Originally published December 8, 2008 at 4:42 PM | Page modified December 9, 2008 at 11:05 AM
Neal Peirce / Syndicated columnist
Recession gives green light to nation's infrastructure needs
The current recession provides the incoming Barack Obama administration an opportunity to mount a massive national infrastructure-rebuilding program.
Syndicated columnist
WASHINGTON — Even as America plunges into recession, a bright shaft of light has appeared.
It's a once-in-a-generation opportunity, driven by a popular president-elect, to mount a massive national infrastructure-rebuilding program.
There's no doubt we need it: Estimates of our deferred spending on roads, bridges, rail lines, transit, schools, water and sewer systems run into the trillions of dollars. Other nations are racing ahead of us on issues such as high-speed rail, crucial in a post-carbon era. Our long-term global competitiveness is at stake.
No administration of the past four decades has had the courage to challenge the country to support really serious infrastructure reinvestment for our future. But the next stimulus package — perhaps $700 billion, backed by President-elect Barack Obama and a good bet to get swift congressional passage — provides an ideal vehicle.
Economists often denigrate infrastructure projects as too slow to combat recessions. They've preferred cash infusions like the $300 government checks President Bush had mailed out earlier this year.
But it's becoming clear the current recession is so deep that people will just pocket quick cash. The time for serious infrastructure projects, covering an extended recession, has arrived.
And lots of projects are "shovel ready" or close to it. In very short order, states and localities are reportedly ready to launch 3,000 highway and bridge projects ($18 billion). Hard-pressed transit agencies, ridership up 32 percent since 1995, could mount 559 improvement and repair projects within 90 days. Fifty-eight new and expanded public-transit lines, at a cost of $25 billion, could move into construction within four months to a year. And $325 million of bicycle and pedestrian projects are ready to go.
Such spending creates blue-collar work with ripple effects across the economy, increasing demand for steel and machinery, and augmenting, says Obama economic adviser and former Treasury Secretary Lawrence Summers, the country's "productive potential in the long run."
To use this opportunity smartly, it's crucial that stiff "fix it first" criteria be set — early attention to truly imperiled bridges, seriously decayed subway lines and roads, leak-plagued water systems, schools crying out for basic repairs, for example.

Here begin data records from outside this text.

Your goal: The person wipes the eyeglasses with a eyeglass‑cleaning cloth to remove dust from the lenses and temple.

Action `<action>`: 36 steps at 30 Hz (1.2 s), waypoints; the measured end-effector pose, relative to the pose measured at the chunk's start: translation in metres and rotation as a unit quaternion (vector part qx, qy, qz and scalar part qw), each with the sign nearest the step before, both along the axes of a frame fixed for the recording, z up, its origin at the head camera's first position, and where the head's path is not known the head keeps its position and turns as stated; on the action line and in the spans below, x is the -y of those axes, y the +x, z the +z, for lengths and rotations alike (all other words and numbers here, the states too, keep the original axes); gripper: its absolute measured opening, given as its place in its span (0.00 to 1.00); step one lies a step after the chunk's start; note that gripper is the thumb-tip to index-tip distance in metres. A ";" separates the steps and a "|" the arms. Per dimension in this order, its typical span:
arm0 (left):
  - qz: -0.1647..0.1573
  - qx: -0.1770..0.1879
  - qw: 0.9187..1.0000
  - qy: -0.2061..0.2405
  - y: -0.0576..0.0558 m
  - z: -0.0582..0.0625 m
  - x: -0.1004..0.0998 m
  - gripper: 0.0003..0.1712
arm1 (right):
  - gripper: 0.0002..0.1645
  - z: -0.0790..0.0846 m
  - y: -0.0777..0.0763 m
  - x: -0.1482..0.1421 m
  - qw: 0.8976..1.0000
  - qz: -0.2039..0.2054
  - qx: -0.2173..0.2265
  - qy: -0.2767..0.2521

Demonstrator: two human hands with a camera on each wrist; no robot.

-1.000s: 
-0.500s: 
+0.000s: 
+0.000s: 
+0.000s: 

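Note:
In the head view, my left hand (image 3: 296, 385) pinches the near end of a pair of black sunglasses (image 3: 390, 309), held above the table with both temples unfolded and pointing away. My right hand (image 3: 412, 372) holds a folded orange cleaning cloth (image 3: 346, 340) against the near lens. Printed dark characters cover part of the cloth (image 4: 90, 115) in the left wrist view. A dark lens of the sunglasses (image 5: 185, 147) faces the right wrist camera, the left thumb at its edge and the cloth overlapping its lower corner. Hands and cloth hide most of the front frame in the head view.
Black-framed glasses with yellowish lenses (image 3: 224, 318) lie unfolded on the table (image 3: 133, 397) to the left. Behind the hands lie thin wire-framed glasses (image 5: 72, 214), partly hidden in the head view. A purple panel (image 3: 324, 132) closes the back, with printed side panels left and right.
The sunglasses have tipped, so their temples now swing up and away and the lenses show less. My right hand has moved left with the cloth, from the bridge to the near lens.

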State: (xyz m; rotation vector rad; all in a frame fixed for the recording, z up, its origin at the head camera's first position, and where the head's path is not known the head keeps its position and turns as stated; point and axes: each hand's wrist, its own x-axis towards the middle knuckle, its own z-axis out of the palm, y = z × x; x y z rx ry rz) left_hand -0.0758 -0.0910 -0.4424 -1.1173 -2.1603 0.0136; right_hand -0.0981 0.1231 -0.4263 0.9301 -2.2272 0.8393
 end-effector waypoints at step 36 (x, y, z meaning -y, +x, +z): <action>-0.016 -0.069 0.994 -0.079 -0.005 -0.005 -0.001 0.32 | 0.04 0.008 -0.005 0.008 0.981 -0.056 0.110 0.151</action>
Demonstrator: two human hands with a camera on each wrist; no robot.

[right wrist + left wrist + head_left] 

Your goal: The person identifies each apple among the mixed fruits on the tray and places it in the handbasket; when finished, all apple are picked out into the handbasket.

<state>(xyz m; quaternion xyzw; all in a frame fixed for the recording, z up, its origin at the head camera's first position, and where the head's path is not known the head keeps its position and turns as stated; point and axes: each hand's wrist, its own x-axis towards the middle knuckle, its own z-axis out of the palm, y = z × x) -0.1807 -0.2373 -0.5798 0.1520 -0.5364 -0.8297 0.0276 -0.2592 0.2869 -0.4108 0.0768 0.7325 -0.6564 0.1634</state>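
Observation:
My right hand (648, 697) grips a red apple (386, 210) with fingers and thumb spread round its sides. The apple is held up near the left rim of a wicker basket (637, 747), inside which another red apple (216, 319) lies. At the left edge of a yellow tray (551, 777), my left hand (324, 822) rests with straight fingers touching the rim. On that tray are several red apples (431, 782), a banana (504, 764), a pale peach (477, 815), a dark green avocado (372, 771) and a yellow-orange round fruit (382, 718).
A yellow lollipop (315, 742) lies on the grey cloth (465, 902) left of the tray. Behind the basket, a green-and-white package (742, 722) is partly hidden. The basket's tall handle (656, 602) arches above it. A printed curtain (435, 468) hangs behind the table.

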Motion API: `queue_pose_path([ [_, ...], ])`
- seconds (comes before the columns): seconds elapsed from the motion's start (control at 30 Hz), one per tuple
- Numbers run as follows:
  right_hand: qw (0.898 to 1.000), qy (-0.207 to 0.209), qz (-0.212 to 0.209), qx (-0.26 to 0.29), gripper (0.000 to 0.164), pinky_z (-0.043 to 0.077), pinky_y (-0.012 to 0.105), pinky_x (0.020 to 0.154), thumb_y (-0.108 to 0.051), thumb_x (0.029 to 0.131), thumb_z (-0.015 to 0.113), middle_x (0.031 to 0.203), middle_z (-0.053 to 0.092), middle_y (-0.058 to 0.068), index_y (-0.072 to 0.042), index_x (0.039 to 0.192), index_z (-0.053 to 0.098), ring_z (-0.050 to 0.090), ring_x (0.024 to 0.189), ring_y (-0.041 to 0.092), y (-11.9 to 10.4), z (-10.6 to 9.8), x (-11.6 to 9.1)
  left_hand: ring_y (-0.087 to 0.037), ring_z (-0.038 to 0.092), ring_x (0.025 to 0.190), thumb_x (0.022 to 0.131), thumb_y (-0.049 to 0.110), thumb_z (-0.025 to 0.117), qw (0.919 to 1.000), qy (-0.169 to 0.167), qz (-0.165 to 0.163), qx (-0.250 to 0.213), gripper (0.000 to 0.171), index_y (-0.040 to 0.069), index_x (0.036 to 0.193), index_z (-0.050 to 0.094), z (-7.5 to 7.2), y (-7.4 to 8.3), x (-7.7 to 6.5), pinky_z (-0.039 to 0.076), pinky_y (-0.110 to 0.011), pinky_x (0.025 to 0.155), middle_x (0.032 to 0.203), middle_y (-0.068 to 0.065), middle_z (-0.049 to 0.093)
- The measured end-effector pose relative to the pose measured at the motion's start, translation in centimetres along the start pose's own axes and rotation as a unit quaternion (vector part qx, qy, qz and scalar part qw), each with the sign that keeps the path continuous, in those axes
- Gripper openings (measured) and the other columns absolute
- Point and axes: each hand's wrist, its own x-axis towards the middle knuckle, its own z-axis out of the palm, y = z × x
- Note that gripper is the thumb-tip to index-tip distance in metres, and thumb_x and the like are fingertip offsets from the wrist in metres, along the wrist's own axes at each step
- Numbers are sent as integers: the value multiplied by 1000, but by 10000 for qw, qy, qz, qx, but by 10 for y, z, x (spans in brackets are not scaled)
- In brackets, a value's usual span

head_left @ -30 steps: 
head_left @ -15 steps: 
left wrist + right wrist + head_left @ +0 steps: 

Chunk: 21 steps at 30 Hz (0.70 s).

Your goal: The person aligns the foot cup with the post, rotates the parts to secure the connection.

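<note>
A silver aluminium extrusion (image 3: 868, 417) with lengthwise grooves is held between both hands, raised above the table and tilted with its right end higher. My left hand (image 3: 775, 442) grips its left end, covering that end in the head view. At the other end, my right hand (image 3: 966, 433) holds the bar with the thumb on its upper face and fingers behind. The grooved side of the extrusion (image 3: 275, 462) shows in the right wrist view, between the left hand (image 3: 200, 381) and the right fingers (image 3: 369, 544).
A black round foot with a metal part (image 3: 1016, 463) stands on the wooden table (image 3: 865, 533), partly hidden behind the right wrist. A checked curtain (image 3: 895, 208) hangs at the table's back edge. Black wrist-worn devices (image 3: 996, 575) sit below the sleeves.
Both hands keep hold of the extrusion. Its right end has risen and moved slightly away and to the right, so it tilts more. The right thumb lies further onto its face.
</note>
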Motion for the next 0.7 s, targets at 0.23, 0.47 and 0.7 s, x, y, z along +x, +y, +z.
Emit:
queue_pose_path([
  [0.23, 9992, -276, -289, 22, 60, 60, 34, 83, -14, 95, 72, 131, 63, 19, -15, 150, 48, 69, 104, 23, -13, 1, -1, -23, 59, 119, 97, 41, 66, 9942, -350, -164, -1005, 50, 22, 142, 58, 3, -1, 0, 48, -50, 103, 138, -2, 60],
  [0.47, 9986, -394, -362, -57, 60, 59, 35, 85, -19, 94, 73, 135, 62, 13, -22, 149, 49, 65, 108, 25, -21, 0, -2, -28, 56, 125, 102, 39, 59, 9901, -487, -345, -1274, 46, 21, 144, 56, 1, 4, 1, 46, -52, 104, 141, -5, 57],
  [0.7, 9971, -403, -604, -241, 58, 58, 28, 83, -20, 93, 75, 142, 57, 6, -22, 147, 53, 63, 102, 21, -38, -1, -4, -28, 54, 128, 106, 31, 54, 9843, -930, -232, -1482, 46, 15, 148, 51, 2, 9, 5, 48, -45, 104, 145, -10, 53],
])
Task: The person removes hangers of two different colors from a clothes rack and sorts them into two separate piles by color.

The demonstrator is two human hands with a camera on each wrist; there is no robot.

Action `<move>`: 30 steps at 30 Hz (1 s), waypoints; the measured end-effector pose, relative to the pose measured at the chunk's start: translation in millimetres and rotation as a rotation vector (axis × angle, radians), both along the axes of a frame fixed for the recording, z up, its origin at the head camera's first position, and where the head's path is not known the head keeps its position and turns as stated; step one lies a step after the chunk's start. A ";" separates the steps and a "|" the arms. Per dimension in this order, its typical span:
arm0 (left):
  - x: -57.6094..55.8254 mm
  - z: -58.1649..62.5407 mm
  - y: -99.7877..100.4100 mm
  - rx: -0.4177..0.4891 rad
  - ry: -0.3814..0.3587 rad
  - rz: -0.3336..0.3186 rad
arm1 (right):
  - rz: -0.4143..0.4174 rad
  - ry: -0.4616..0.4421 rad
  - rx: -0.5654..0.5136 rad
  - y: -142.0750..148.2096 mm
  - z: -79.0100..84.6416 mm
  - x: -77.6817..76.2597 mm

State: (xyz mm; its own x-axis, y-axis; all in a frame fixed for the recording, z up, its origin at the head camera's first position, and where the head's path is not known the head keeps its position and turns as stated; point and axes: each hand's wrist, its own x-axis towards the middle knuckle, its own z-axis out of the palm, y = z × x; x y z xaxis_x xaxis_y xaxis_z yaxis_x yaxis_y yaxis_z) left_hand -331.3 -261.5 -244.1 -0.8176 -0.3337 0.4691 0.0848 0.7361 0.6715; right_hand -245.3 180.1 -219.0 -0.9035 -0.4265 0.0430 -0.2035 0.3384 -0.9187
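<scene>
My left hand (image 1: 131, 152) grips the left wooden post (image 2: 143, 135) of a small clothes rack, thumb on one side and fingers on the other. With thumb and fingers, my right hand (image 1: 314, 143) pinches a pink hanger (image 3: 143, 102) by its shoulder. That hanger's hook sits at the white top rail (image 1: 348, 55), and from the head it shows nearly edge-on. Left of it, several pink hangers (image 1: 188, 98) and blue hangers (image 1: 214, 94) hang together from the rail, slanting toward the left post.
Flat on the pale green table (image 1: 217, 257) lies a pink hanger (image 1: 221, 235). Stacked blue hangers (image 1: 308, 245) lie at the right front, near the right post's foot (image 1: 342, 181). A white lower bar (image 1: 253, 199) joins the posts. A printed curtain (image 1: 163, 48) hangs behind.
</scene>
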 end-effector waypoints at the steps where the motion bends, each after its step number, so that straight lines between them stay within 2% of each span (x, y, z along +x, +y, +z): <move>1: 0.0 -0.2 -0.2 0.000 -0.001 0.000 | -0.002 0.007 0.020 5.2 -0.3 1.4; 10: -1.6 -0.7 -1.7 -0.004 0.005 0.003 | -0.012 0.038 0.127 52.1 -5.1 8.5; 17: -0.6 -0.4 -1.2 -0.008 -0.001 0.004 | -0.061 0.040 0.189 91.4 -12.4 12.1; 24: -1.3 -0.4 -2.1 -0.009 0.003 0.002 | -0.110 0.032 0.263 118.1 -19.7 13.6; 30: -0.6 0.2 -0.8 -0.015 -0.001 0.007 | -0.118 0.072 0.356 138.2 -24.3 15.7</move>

But we need a wider vision than that. And if Obama is to be taken at his word, we need to reject politics favoring friends and insist on core "national priorities" for these times. Energy conservation and reduced greenhouse-gas emissions seem to top his list — "freeing our nation from the tyranny of foreign oil, and saving the planet for our children."
To reach those goals, the mega-infrastructure measure the Obama crew hopes to push through Congress quickly after Jan. 20 will need some real teeth. With a dire recession, job loss, new president and eager Congress, the big stimulus package may be the vehicle for a large share of Obama's entire agenda — conceivably the most important legislative action in decades.
The measure is likely to push his vision of 2.5 million new "green jobs" (solar, wind power and the like) within two years. And it's virtually sure to include considerable aid to fiscally floundering state and local governments.
But if the "smart growth" principles Obama has embraced are to be served, it won't do just to turn huge chunks of cash over to state transportation departments, few questions asked.
States instead could be instructed to use "mode neutral" measures to decide between road and transit projects, and employ a "three E's" filter — evidence a project not just stimulates the economy, but is also environment-friendly and sensitive to equity issues.
Plus, major chunks of the stimulus cash should go directly to existing metropolitan planning organizations, with instructions to give major attention to such Obama priorities as public-transit funding, biking, walking and health, maybe even connections with affordable housing.
The political bars to any of these ideas are normally sky high — indeed prohibitively high. But with the window of opportunity suddenly opened, the new president and Congress actually have it in their power to reset national priorities for decades to come. And with luck and care, to refashion the compact between Washington, the states, cities and metropolitan regions for dramatically better results.